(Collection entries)
+-------+

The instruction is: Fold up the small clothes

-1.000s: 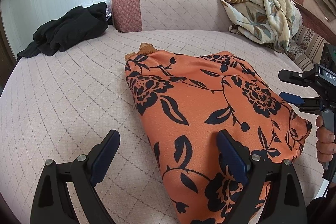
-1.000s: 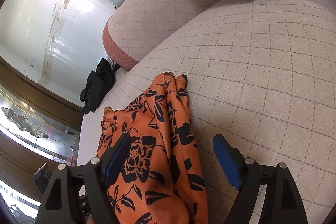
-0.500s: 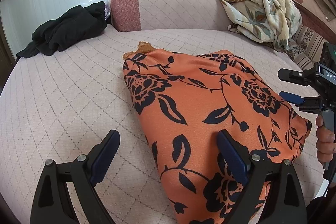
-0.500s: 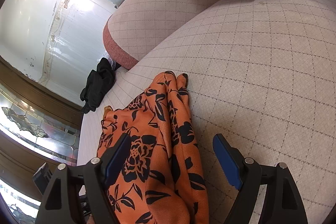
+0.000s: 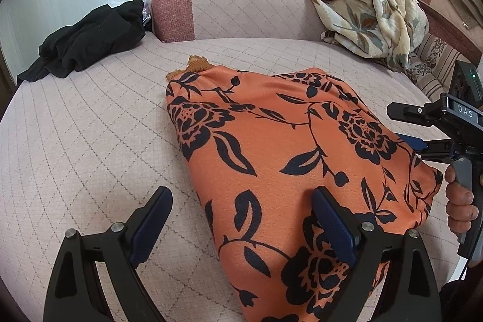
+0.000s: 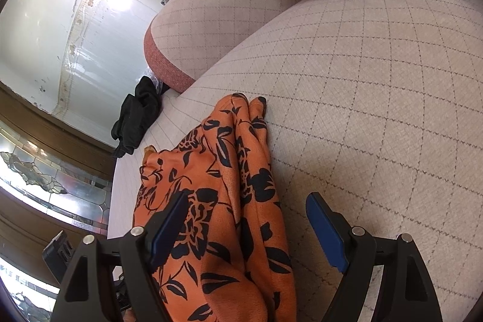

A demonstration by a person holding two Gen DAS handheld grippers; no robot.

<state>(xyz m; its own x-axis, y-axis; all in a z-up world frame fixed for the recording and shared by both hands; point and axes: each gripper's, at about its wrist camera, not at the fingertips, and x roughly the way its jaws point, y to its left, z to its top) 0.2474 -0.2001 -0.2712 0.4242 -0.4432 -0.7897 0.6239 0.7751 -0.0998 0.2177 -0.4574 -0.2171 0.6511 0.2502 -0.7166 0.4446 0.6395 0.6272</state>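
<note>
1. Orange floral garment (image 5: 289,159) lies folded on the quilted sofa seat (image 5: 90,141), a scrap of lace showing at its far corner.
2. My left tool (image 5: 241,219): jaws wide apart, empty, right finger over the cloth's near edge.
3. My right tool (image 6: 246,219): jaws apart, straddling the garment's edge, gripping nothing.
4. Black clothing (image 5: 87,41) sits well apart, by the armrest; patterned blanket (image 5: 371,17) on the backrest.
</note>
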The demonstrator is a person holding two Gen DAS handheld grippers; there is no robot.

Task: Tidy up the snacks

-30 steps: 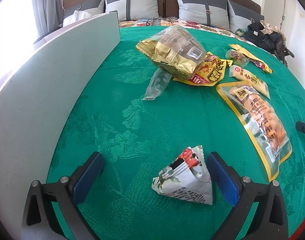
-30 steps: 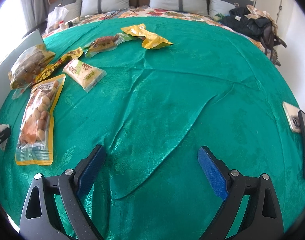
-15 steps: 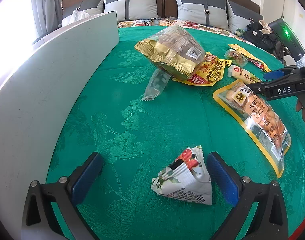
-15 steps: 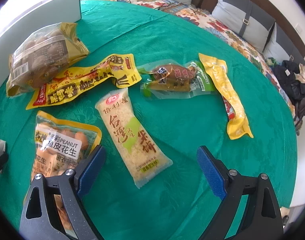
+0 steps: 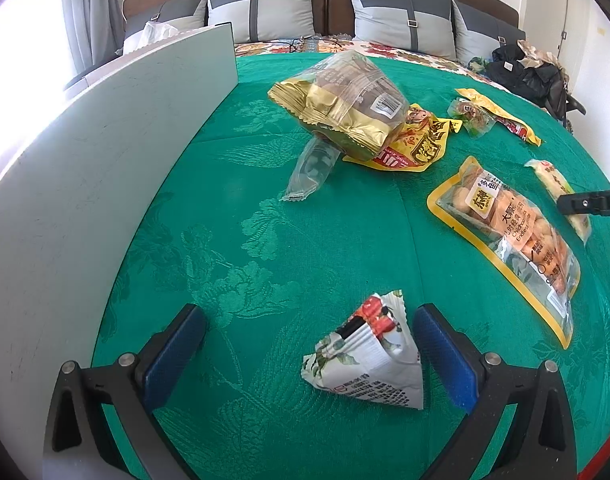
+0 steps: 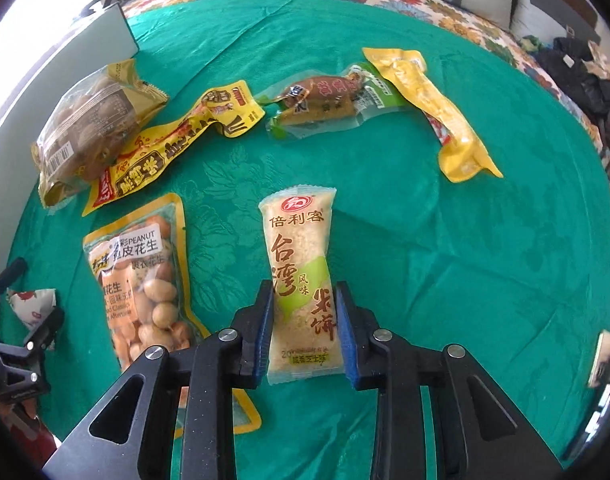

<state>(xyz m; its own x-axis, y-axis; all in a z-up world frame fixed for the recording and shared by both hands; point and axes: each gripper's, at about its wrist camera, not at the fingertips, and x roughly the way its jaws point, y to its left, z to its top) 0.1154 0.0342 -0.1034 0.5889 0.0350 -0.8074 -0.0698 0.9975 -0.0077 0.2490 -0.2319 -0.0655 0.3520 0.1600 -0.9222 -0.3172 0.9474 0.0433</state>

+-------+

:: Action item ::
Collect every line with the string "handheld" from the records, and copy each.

:: Answer space ::
A demonstration by a person holding two Gen DAS handheld grippers; no robot.
The demonstrator is a person holding two Gen DAS handheld grippers; there is no robot.

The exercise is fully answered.